Péan contre ce que sont devenus les médias
Pourtant, c’est en s’attaquant au cœur du pouvoir médiatique que Péan a définitivement conquis sa mauvaise réputation – montrant l’indépendance véritable qui lui vaut aujourd’hui des hommages controuvés. Il commença par TF1, chaîne à laquelle il consacra en 1997 une enquête avec Christopher Nick, car ce bougon généreux aimait embarquer des coéquipiers moins connus et moins titrés que lui dans ces enquêtes. Puis ce fut, en 2002, La Face cachée du Monde, pour lequel il s’associa à Philippe Cohen et qui fit l’effet d’un électro-choc dans le Landerneau, la panique attisant la violence des réactions. Comment ces trublions osaient-ils s’attaquer au « quotidien de référence », incarnation autoproclamée de la vertu journalistique ? Le quatuor de choc que ces deux-là formaient avec Claude Durand, le PDG de Fayard et Sandrine Palussière, alors directrice des Mille et Une nuits (collection où fut publié le livre), a donné de sacrés cauchemars au trio dirigeant le quotidien, dont personne, jusque-là, n’avait pu ébranler le magistère empoisonné. Ce fut une belle bataille, et j’entends encore leurs rires de gamins, si heureux d’avoir semé la panique au quartier général. « Le Monde fait peur », se félicitaient Jean-Marie Colombani et Edwy Plenel. Procès, insultes, menaces, ils ne reculèrent devant rien pour décrédibiliser leurs contradicteurs.
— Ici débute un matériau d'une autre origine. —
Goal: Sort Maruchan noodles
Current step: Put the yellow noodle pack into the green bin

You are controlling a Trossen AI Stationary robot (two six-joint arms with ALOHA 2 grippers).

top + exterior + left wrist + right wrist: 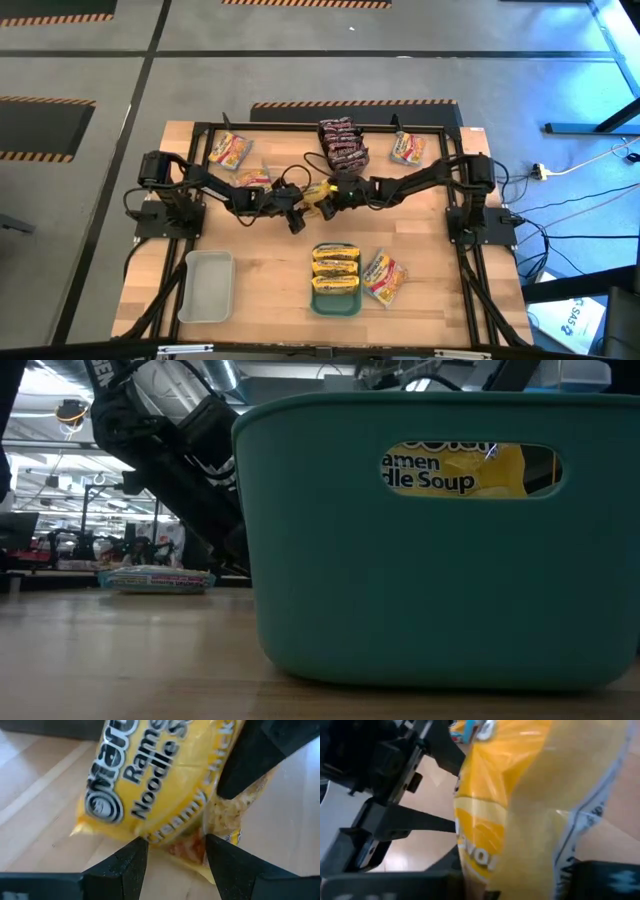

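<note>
1. Right gripper (328,196) clamped on a yellow packet (318,193), held above mid-table.
2. Left gripper (297,215) just beside it, fingers (125,867) apart around the packet's edge; prob a handover, contact unclear.
3. Teal tray (336,306) already holds yellow packets, so likely destination.

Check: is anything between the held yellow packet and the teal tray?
Nothing visible. The yellow packet hangs between the left gripper and right gripper; only bare table lies toward the teal tray.
</note>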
Sans grand succès : après la parution de la Face cachée, on s’est rendu compte que les rois du Monde étaient nus. Et ils n’ont jamais reconquis leur puissance.
Ensuite, on s’est croisés aux enterrements : celui de Philippe Cohen en 2013, celui de Claude Durand en 2015. Péan donnait l’impression d’être un peu plus bourru, un peu plus solitaire, comme s’il se sentait de plus en plus étranger au monde qui l’entourait. Nous avons perdu des amis. Et comme le chantait Brassens, « cent ans après, coquin de sort, ils manqueront encore ». Il nous reste le souvenir de leur courage et de leur liberté. À nous d’essayer de nous en montrer dignes. Salut Pierre. Bonjour aux copains.
La rédaction de Causeur adresse des pensées affectueuses à son épouse Odile, à ses enfants, à sa famille, à ses amis.